Students with Disabilities - Accommodations and Accessibility

Johns Hopkins University values diversity and inclusion. We are committed to providing welcoming, equitable, and accessible educational experiences for all students. Our courses are designed with a proactive approach to accessibility to minimize the need for disability disclosure and accommodation requests, but we recognize that you may need additional support. Students with disabilities (including those with psychological conditions, medical conditions, and temporary disabilities) can request accommodations for this course by providing an Accommodation Letter issued by Student Disability Services (SDS). Please request accommodations for this course as early as possible to provide time for effective communication and arrangements.  For further information or to start the process of requesting accommodations, please contact EP Student Disability Services at ep-disability-svcs@jhu.edu

Student Conduct Code

The fundamental purpose of the JHU regulation of student conduct is to promote and to protect the health, safety, welfare, property, and rights of all members of the University community as well as to promote the orderly operation of the University and to safeguard its property and facilities. As members of the University community, students accept certain responsibilities which support the educational mission and create an environment in which all students are afforded the same opportunity to succeed academically. For a full description of the code please visit the Student Conduct Code website.

Classroom Climate

JHU is committed to creating a classroom environment that values the diversity of experiences and perspectives that all students bring. Everyone has the right to be treated with dignity and respect. Fostering an inclusive climate is important. Research and experience show that students who interact with peers who are different from themselves learn new things and experience tangible educational outcomes. At no time in this learning process should someone be singled out or treated unequally on the basis of any seen or unseen part of their identity.

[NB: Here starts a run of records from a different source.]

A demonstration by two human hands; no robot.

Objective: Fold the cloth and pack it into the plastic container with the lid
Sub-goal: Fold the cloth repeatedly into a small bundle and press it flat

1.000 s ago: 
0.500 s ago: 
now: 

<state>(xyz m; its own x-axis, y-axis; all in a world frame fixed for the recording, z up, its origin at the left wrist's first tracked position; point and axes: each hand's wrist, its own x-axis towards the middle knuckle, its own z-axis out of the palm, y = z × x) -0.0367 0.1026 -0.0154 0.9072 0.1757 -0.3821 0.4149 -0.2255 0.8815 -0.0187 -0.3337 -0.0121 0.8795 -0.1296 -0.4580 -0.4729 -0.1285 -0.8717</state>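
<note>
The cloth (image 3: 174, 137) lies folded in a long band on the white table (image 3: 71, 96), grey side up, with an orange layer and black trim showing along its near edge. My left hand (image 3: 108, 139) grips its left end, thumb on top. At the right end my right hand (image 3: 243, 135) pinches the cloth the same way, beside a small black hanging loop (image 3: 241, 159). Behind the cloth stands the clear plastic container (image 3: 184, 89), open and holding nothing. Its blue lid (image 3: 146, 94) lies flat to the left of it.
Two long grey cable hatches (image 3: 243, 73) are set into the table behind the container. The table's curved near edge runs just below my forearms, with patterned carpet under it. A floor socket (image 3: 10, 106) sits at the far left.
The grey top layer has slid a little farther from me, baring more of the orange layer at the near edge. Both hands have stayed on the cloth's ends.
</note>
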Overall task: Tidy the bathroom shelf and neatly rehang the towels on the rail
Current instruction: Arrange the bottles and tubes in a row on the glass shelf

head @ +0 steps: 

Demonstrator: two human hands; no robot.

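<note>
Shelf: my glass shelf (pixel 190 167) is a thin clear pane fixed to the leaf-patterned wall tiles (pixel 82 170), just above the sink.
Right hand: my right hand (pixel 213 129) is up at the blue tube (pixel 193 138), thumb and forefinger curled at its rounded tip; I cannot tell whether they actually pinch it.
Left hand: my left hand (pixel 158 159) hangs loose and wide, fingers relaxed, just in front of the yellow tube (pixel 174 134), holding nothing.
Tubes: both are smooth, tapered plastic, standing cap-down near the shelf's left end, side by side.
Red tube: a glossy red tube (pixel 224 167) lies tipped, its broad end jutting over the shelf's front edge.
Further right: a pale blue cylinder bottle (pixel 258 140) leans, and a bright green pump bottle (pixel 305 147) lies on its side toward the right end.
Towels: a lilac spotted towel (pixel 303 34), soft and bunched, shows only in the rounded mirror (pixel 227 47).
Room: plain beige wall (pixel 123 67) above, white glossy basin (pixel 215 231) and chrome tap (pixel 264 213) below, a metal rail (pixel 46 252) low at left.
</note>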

If you have concerns in this course about harassment, discrimination, or any unequal treatment, or if you seek accommodations or resources, please reach out to the course instructor directly. Reporting will never impact your course grade. You may also share concerns with your program chair, the Assistant Dean for Diversity and Inclusion, or the Office of Institutional Equity. In handling reports, people will protect your privacy as much as possible, but faculty and staff are required to officially report information for some cases (e.g. sexual harassment).

Course Auditing

When a student enrolls in an EP course with “audit” status, the student must reach an understanding with the instructor as to what is required to earn the “audit.” If the student does not meet those expectations, the instructor must notify the EP Registration Team (EP-Registration@exchange.johnshopkins.edu) in order for the student to be retroactively dropped or withdrawn from the course (depending on when the "audit" was requested and in accordance with EP registration deadlines). All lecture content will remain accessible to auditing students, but access to all other course material is left to the discretion of the instructor.